Question 250697: if f(x) = 3^(2 - 3x)
then the value of [f(1 + x)][f(1 - x)] is....?
Thanks, please show steps and explain!

Answer by drk(1908) About Me  (Show Source):
You can put this solution on YOUR website!

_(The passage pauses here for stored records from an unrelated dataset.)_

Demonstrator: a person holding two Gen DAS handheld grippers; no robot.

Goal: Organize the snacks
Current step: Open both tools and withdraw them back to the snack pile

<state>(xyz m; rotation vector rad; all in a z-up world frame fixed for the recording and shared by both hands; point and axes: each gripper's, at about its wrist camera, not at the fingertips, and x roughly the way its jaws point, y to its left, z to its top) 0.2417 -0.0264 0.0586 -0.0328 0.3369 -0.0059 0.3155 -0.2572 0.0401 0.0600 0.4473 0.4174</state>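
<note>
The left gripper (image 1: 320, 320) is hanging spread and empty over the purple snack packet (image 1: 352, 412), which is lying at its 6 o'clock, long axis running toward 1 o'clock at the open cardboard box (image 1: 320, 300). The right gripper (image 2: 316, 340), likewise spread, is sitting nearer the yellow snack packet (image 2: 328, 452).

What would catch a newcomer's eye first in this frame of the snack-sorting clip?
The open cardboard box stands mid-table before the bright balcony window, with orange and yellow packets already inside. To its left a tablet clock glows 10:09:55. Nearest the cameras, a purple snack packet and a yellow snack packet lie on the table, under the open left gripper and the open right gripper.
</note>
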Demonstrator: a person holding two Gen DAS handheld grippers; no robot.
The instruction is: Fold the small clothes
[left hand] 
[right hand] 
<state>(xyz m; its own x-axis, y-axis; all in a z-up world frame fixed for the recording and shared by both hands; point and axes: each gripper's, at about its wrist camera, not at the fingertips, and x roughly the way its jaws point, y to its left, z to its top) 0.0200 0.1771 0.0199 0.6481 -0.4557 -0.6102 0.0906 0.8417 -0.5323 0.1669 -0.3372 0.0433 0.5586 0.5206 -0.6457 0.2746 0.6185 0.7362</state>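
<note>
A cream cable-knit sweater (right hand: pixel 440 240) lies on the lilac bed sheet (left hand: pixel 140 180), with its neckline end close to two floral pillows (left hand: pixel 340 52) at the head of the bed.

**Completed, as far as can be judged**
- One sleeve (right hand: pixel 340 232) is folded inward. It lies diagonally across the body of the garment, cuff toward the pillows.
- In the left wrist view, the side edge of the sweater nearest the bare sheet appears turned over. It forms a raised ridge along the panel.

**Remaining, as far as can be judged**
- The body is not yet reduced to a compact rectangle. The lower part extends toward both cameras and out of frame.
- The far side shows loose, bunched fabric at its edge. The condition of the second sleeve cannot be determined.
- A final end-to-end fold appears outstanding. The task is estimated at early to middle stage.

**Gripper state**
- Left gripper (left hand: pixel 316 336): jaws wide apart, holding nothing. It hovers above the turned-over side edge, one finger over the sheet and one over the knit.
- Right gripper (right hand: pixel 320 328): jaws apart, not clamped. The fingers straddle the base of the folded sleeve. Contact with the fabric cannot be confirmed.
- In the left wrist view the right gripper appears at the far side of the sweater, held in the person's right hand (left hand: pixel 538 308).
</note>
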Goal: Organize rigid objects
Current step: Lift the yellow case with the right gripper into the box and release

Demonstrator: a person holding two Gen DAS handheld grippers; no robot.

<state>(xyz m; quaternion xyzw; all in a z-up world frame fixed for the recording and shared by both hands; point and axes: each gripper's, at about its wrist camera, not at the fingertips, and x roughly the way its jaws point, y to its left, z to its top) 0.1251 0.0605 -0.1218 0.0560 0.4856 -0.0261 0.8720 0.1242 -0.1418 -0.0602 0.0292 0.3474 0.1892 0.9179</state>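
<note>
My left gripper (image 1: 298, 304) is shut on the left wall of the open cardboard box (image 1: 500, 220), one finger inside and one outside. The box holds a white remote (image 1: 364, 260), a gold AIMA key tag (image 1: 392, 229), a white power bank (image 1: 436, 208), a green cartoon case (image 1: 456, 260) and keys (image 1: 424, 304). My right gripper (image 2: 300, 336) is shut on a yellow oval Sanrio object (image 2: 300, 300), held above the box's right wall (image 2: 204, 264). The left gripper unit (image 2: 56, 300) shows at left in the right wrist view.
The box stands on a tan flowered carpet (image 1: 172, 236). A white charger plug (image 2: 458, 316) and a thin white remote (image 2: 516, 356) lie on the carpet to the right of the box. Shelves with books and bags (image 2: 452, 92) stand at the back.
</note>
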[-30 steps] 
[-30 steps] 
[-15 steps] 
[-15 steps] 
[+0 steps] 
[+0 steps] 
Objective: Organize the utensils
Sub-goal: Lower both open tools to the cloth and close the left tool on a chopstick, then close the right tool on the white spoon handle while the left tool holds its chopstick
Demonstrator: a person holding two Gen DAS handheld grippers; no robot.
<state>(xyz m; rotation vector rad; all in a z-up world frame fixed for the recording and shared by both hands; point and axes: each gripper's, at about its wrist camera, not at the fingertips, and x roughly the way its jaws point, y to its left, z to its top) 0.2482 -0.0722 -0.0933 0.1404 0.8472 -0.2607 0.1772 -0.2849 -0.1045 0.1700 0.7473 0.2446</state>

Here is the original equation:
(i) f(x) = 3^(2 - 3x)
We want
first, [f(1 + x)]
wherever you see x replace it with 1 + X. We get
f(1 + X) = 3^(2 - 3*(1 + X))
(ii) f(1 + X) = 3^(-3X - 1)
Second, [f(1 - x)]
wherever you see x replace it with 1 - X. We get
f(1 - X) = 3^(2 - 3*(1 - X))
(iii) f(1 - X) = 3^(3X - 1)
Now, we multiply (ii) and (iii) to get
(iv) [f(1 + X)][f(1 - X)] = 3^(-3X - 1) * 3^(3X - 1)
Since the bases are the same, we just add the exponents. We get
(v) [f(1 + X)][f(1 - X)] = 3^(-2) = 1/9.